Barra da Tijuca, no Rio de Janeiro, onde supostamente foi tudo planejado. O poder público se esqueceu de providenciar bairros populares, com infra-estrutura adequada, saneamento, escolas, hospitais, meios de transporte, etc. para as dezenas de milhares de cidadãos que se empregam nos condomínios residenciais e comerciais e nos numerosos empreendimentos de diversos tipos que vicejam no bairro. Ou seja, não se pensou no mínimo para que as famílias dos cidadãos empregados possam viver dignamente. Resultado do esquecimento: as pessoas vão à luta e procuram sobreviver. Comunidades precárias florescem nas margens das lagoas, falta saneamento, falta escola, a poluição é descontrolada, a segurança é problemática- e por aí vai.

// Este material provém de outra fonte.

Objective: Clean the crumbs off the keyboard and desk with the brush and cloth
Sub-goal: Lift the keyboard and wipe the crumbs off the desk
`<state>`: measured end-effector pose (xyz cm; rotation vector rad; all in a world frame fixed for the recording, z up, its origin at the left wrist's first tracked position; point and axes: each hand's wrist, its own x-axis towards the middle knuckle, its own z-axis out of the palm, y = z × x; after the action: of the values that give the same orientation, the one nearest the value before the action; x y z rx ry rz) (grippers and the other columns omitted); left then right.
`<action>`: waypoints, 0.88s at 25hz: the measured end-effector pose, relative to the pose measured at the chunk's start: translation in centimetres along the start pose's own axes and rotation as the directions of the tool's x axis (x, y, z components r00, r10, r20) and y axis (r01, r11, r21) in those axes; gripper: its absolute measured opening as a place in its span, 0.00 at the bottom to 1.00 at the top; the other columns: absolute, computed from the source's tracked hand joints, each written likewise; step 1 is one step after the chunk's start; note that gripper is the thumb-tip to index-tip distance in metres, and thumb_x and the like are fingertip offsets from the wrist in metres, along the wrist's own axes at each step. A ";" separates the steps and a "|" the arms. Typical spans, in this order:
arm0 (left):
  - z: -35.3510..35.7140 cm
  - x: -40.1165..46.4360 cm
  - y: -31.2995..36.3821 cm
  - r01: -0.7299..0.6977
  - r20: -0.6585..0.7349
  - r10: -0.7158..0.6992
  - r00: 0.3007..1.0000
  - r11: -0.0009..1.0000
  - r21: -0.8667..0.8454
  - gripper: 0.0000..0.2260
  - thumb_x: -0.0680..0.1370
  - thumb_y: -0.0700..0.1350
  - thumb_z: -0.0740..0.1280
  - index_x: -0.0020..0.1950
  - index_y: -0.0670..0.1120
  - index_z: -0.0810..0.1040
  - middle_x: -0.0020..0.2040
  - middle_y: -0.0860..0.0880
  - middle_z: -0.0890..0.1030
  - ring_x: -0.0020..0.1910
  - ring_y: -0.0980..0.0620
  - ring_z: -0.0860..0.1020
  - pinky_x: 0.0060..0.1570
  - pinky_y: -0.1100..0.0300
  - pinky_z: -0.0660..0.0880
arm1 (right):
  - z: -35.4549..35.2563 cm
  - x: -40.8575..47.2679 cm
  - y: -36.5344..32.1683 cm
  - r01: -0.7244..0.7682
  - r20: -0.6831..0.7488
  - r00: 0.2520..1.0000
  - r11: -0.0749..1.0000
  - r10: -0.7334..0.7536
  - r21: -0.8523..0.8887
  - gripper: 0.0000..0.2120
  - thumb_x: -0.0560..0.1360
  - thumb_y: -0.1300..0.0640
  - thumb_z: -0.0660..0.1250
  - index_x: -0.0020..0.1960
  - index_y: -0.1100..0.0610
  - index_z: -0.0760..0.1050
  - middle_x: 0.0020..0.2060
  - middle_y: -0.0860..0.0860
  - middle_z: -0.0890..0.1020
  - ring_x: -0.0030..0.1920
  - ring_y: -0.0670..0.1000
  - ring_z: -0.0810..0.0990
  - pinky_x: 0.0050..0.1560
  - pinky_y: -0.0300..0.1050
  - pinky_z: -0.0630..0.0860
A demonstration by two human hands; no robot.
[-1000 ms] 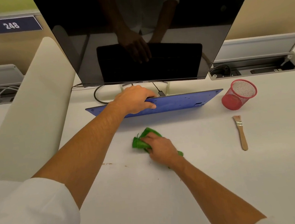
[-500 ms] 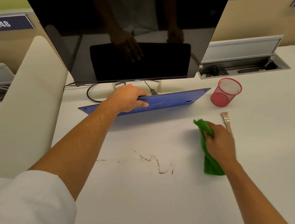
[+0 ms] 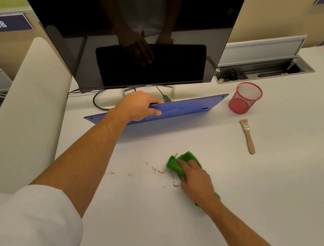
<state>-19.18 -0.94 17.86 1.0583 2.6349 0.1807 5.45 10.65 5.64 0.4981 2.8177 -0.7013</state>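
Observation:
The blue keyboard (image 3: 187, 108) stands tipped up on its long edge in front of the monitor, its underside facing me. My left hand (image 3: 138, 106) grips its top edge. My right hand (image 3: 196, 180) holds a bunched green cloth (image 3: 182, 160) pressed on the white desk (image 3: 280, 191). Brownish crumbs (image 3: 157, 170) lie in a thin trail just left of the cloth. A small wooden-handled brush (image 3: 248, 137) lies on the desk to the right, apart from both hands.
A black monitor (image 3: 141, 36) stands behind the keyboard, with cables at its foot. A red mesh cup (image 3: 245, 98) leans right of the keyboard. A cream divider panel (image 3: 24, 107) runs along the left. An open cable tray (image 3: 264, 70) sits at the back right.
My right hand swept the cloth from the desk's middle to the right near the brush, then back left to the crumb trail. The left hand kept holding the tipped keyboard.

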 end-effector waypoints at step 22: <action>-2.0 2.4 -2.6 -0.178 0.049 0.180 0.982 0.983 -0.031 0.10 0.81 0.50 0.64 0.56 0.46 0.80 0.46 0.50 0.80 0.43 0.51 0.74 0.41 0.59 0.65 | 1.1 10.0 -8.3 0.424 0.108 0.891 0.894 -0.440 0.145 0.19 0.79 0.57 0.64 0.69 0.50 0.75 0.64 0.51 0.78 0.55 0.59 0.80 0.55 0.54 0.78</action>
<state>-23.12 -1.14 18.64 1.2738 2.4839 0.2227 -6.73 5.98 5.50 -0.1755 2.7837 -0.9454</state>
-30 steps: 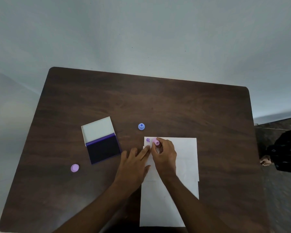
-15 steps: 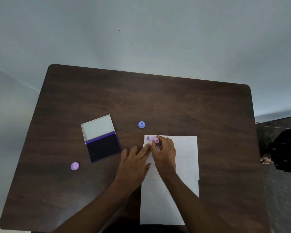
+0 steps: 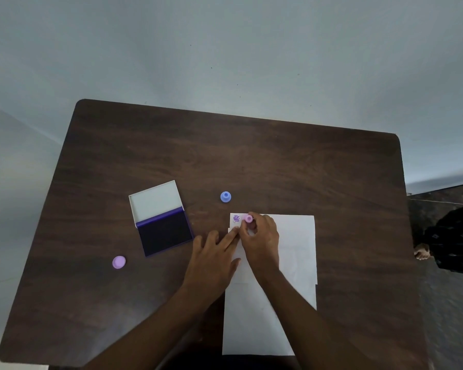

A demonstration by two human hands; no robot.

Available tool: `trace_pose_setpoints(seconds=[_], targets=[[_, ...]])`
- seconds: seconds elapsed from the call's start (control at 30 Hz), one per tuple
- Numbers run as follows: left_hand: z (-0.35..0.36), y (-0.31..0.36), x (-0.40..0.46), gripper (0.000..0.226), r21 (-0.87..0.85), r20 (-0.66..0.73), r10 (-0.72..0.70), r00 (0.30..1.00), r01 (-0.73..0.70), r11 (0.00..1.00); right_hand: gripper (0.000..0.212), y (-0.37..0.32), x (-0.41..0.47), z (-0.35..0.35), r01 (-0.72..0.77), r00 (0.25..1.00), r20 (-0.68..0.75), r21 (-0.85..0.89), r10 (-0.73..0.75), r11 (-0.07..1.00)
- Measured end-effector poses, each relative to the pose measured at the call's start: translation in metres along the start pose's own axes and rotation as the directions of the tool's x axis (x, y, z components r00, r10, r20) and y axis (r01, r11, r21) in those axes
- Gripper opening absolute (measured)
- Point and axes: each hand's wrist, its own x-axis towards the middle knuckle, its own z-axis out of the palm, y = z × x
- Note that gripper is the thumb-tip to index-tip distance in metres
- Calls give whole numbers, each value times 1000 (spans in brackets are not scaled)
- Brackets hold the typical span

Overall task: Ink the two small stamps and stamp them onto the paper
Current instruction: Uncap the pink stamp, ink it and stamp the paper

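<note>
Right hand (image 3: 261,237) pinched the pink stamp (image 3: 249,218) upright against the paper (image 3: 296,252), beside a purple print (image 3: 236,218). Left hand (image 3: 211,259) lay flat, released, steadying the sheet edge. Blue stamp (image 3: 225,196) stood near on the surface (image 3: 278,161). Likely next: lift straight off, avoiding smear.

Dim, cool, even light is filling the scene, with no clear source showing. The dark tabletop (image 3: 278,161) is giving off no glare, only a faint sheen along its grain. The hands are casting soft, weak shadows on the white paper (image 3: 294,249), which is standing out as the brightest area. The wide lens is bending the tabletop's edges outward, and fine detail is looking soft and slightly smeared throughout.
</note>
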Motion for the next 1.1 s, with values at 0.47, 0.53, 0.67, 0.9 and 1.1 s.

Região serrana do Estado do Rio de Janeiro, a inaceitável tragédia do momento. O caso é o mesmo. Sofisticados condomínios, centros comerciais e residenciais, economia florescente, milhares de oportunidades de emprego nos últimos 15 anos! Centenas de bons empreendimentos licenciados pelo poder público. Mas e os milhares de trabalhadores e empregados que afluem às oportunidades de emprego? Alguém planejou para eles? Eles fazem parte do modo de pensar e agir da sociedade organizada? Onde moram os empregados? Onde vivem esses milhares de cidadãos? Ignorados pelo poder público, espelho da nossa sociedade subdesenvolvida, eles buscam suas próprias maneiras de sobreviver em meio à precariedade.

Nas cidades serranas, os condomínios planejados, os centros residências e comerciais licenciados foram construídos em áreas que eram seguras. Eram seguras. Eram, antes de os cidadãos empregados, por conta própria e necessidade de sobreviver, construírem suas casas em locais inadequados mais acima do rio, mais no alto das encostas. Vem a chuva intensa e, nas encostas fragilizadas pelas ocupações não planejadas, ocorrem os primeiros deslizamentos, que barram o rio. Forma-se um lago temporário. A barragem temporária rompe-se e desce uma avalanche devastadora, súbita, sem deixar chances de sobrevivência. Na raiz de tudo, a falta de respeito à cidadania. A sociedade é vítima de sua própria falta de respeito.

Talvez nos países desenvolvidos o respeito à cidadania seja consequência de uma história trágica de guerras. Quantas tragédias mais precisarão acontecer para que a sociedade brasileira comece a pensar com naturalidade nas pessoas cidadãs, conferindo-lhes em primazia? Quando isso acontecer, as enxurradas e eventos climáticos extremos persistirão, mas as mortes serão contadas em unidades.

A situação atual pode mudar. Há 15 anos nossa sociedade não se preocupava com meio ambiente; hoje a preocupação ambiental está presente no modo de pensar de todas as camadas sociais. Há 10 anos, fora do meio científico, sequer se falava em mudanças climáticas, hoje muitos pensam nisso. O reconhecimento da importância dos problemas ambientais e o trabalho da mídia ajudam na conscientização. Nossa sociedade já pensa naturalmente no meio ambiente, nas mudanças climáticas. Quando começaremos a pensar naturalmente na cidadania, no respeito à pessoa, na noção de que somos todos iguais e temos os mesmos direitos e deveres? Se reconhecermos o problema, talvez em 10 ou 15 anos tenhamos fincado as raízes das soluções para evitar a repetição de tragédias como a que choramos agora.

*Professor da COPPE/UFRJ

Artigo publicado na seção opinião do jornal O Globo, em 16/01/2011.